BEGIN Supplied data

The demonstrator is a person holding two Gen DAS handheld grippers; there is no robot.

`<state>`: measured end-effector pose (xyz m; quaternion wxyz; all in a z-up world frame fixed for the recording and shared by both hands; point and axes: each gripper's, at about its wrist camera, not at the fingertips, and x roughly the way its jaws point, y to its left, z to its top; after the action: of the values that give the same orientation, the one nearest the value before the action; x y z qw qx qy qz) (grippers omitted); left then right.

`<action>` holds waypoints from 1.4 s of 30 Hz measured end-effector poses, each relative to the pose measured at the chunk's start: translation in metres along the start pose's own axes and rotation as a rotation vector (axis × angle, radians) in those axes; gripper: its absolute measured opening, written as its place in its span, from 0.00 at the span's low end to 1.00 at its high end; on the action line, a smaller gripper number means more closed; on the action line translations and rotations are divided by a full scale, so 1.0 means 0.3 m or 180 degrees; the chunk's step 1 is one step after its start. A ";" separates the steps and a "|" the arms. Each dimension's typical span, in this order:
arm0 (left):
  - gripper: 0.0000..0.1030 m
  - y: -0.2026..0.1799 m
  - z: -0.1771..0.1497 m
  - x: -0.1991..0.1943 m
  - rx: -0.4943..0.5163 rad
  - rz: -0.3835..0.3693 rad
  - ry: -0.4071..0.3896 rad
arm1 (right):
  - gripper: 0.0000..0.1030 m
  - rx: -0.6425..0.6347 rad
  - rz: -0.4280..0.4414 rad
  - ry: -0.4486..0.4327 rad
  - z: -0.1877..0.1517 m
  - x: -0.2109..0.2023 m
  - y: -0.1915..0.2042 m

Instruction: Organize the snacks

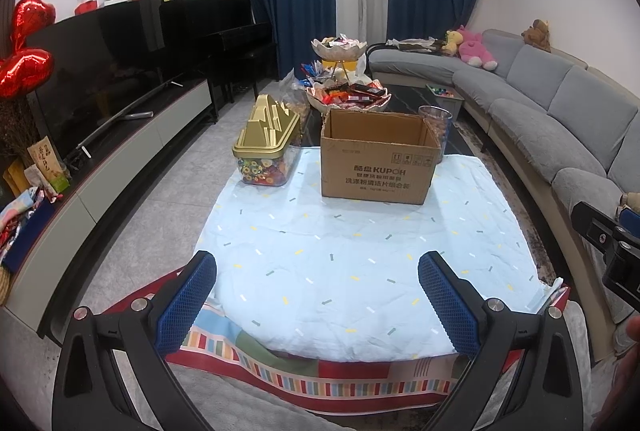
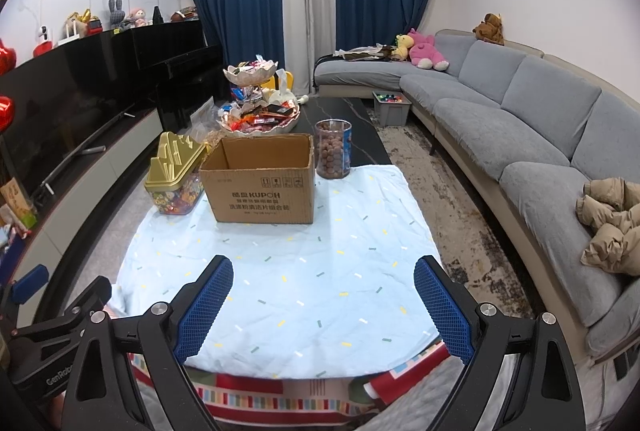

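A grey sofa is curving along the right side of the room. A pale blue cloth is covering the near end of the tabletop. On it, toward the far edge, an open cardboard box is standing upright, showing no contents from here. Behind it a two-tier dish of snacks is sitting on the bare dark tabletop. Just left of the box a gold-lidded candy container is resting; to its right a clear jar of brown balls is standing. The left gripper and the right gripper are hovering above the near cloth, each with fingers spread wide and holding nothing.
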<state>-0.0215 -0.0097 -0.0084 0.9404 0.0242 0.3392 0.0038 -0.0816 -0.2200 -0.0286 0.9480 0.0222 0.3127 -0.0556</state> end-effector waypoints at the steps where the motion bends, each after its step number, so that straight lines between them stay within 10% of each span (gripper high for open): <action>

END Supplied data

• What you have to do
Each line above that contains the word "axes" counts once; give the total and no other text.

• Solution below
2